Observations on ARM64 & AWS’s Amazon EC2 M6g Instances

By: Liz Fong-Jones | March 18th, 2020

Dogfooding Operations

7 Min. Read

At re:Invent in December, Amazon announced the AWS Graviton2 processor and its forthcoming availability powering Amazon EC2 M6g instances. While the first-generation Graviton processor that powered A1 instances was better suited to less compute-intensive workloads, this processor is intended to offer AWS customers a compelling alternative to conventional x86-powered instances on both performance and cost. The Graviton2 processor uses the aarch64 (“arm64”) architecture rather than x86_64 (“amd64”), so workloads reliant upon native x86, and their toolchains, do require being recompiled to function. In this blog, we’ll address how much work is involved in changing architectures, and whether it’s worth it. I spent a few spare afternoons over the past few weeks experimenting, and am pleased to share our observations confirming the improved performance and lower cost of M6g instances as compared to the C5 instances we currently use, despite M6g not being a C-family instance that’s tuned for raw compute!

Some architectural context

Honeycomb consists of our ingest workers (called “shepherd”), Kafka, query workers (“retriever”), and frontends (“poodle”). All of these (except Kafka, of course) are written in Golang, which supports cross-compiling for aarch64 out of the box. For our initial test, we chose to trial migrating a subset of the shepherd workload as it’s stateless, performance-critical, and scales out horizontally.

Shepherd’s core task is parsing incoming telemetry in JSON or msgp format, performing validation and access control, then serializing the data to Kafka. It sits behind a load balancer that round-robins traffic to each healthy serving task. Thus, it’s a perfect performance and cost test for JSON parsing and compressed Kafka production on M6g, performed head-to-head against the spot purchase and savings plan C5 & C5n instance families we run Shepherd on today.

We run three environments: production for our customers’ telemetry, dogfood for analyzing production’s telemetry, and kibble for observing dogfood in turn. Which environment was most appropriate for this test? We didn’t want to risk degrading or dropping customer data, so that ruled out production, and kibble has nothing that observes it. Thus, the choice was clear to deploy a few instances of M6g in our dogfood environment, and observe the results using kibble.

Setting up the experiment [gory details]

The first challenge was to run a local Golang build with `cd shepherd; GOARCH=arm64 go install .`. That completed without incident, as did compiling all our application binaries with GOARCH=arm64 and integrating the cross-compilation into our continuous builds & artifact storage. Next, we swept our codebase and transitive dependencies to identify any code dependencies on either cgo native compilation or x86_64 inline assembly without an alternative pure golang implementation. Having discovered nothing that would outright break, only at worst degrade performance, we could proceed to bootstrapping an m6g.xlarge canary instance.

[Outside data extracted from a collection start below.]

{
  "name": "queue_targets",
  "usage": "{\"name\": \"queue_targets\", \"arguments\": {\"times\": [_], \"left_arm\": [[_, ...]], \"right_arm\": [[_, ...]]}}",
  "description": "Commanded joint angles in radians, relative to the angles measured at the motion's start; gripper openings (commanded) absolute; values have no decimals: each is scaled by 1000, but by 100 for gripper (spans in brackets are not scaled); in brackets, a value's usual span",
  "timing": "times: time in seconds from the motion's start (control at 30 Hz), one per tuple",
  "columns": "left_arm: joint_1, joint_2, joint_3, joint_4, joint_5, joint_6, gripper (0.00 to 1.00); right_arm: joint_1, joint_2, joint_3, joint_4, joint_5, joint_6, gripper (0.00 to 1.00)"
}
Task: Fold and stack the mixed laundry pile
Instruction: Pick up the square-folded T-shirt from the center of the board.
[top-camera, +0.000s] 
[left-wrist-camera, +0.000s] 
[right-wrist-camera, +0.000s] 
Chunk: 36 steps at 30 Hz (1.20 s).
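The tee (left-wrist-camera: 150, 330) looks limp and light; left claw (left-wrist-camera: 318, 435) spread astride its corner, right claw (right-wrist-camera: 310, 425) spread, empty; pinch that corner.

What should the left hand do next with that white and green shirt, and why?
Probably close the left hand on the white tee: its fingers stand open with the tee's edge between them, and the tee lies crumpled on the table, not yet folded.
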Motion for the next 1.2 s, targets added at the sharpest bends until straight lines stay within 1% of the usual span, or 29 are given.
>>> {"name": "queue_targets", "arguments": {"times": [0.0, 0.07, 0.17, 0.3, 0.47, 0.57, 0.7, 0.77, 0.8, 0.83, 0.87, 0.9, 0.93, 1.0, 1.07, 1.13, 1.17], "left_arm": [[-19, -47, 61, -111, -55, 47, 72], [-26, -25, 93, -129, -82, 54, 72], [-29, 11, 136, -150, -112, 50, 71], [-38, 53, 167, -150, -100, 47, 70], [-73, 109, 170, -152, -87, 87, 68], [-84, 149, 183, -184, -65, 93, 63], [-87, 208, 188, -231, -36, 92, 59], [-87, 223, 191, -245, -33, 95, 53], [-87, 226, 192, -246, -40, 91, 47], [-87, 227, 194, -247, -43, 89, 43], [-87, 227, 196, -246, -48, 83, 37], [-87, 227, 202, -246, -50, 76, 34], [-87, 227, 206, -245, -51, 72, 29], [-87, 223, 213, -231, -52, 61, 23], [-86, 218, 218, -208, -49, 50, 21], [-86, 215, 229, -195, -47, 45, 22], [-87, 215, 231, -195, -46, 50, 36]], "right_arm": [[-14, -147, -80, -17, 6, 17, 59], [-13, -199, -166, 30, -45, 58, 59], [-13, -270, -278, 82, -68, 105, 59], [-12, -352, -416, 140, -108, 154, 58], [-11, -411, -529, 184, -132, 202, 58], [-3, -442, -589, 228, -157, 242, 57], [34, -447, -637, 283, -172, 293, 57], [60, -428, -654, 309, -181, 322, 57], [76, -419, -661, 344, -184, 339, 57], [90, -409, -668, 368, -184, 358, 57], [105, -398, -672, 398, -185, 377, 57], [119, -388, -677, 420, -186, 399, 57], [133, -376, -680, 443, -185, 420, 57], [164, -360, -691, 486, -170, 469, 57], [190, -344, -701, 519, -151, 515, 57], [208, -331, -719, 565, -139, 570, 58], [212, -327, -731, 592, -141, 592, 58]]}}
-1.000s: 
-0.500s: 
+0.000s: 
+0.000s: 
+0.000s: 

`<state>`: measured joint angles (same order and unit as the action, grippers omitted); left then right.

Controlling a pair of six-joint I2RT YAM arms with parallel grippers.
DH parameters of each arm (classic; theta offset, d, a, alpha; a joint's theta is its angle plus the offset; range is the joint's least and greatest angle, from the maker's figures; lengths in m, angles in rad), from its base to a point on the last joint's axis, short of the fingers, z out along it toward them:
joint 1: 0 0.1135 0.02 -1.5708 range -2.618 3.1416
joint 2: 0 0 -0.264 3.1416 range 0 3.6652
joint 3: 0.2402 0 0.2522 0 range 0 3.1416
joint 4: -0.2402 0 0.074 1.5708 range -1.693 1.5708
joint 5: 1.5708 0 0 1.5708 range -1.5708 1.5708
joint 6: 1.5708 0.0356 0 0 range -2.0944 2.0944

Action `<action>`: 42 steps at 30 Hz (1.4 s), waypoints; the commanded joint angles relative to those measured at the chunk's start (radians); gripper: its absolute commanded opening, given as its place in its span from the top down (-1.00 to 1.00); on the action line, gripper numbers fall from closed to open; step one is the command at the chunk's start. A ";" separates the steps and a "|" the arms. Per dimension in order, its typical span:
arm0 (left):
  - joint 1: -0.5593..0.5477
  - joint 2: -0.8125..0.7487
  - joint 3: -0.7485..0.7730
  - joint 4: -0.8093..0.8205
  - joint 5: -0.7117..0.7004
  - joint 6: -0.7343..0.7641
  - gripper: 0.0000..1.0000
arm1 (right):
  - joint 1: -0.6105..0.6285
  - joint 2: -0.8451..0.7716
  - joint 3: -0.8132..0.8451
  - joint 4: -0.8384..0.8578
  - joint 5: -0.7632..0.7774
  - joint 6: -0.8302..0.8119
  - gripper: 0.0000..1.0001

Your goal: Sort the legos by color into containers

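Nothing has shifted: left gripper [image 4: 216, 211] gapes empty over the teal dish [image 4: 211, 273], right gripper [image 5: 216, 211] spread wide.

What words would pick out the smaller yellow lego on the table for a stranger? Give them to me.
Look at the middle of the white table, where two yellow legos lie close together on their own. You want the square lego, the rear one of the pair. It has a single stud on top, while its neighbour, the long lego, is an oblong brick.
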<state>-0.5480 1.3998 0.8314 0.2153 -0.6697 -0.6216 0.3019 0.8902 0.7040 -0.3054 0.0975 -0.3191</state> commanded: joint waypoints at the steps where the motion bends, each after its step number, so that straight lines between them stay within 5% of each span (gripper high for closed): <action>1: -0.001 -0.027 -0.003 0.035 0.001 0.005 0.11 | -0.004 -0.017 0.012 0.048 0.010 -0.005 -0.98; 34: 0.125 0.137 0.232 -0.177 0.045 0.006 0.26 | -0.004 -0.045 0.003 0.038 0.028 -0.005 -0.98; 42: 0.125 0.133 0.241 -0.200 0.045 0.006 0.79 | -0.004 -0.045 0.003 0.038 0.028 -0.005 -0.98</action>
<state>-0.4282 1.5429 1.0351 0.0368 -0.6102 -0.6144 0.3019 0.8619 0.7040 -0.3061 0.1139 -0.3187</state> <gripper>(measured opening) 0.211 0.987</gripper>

We don’t use Kubernetes or container orchestration for workload serving. Thus, every machine bootstraps from a Packer-prepared AMI, runs pre-flight scripts, converges with Chef, and then unpacks and runs application binaries. So, the first task was to run Packer to customize the latest Ubuntu Bionic Beaver 18.04 arm64 AMI with our firstboot scripts using a special Chef recipe. Unfortunately, Chef’s official builds for Ubuntu (and indeed, for all OS flavors), are only available for amd64. And Bionic’s package repo ships with extremely crufty Chef (12.14). I had to do a quick backport of Chef 13.8 from Focal to Bionic, compiling both for amd64 and arm64, in order to get our Chef recipes to work correctly. Packer succeeded finally, and we had an AMI we could use to provision arm64 instances into the Shepherd serving pool.

Next step: booting one server, inside an ASG. Unfortunately, while AWS will allow Spot instance type mixing for ASG scale-up, it won’t allow the AMI to be varied or permit precise control over how many instances of each type are created. Thus, I had to create a special ASG in Terraform just for arm64 instance types and corresponding boot AMI, with a target ASG instance count of 1 for testing. I did not yet add it to the target group, as I wasn’t yet ready to serve real dogfood traffic off it. The machine booted and I could ssh in!

But then the firstboot script emitted a litany of failures as it ran the full Chef cookbooks for the first time. Several of the recipes’ dependent gems such as xmlrpc refused to native compile during rubygems dependency fetching, but had readily available substitutes that could be installed system-wide from the Ubuntu package repositories. The gem we use for zookeeper locking during code releases failed to compile on aarch64, so I had to both port and backport it. Our open source telemetry-forwarding utilities such as honeyvent and honeytail were compiled for amd64 only, so I had to apply a quick GOARCH switcher to our CircleCI configs to build, tag, and upload them. Wavefront’s install recipes only know about amd64, not arm64, versions of InfluxDB’s telegraf binaries, so I had to patch the recipe to install InfluxDB’s version prior to configuring Wavefront. Amazon’s Inspector Agent worked out of the box once I found the correct s3 path for their arm64 package. But the biggest stumbling block was the security/auditing tool osquery, which I had to skip and come back for later with the help of my friend Artemis.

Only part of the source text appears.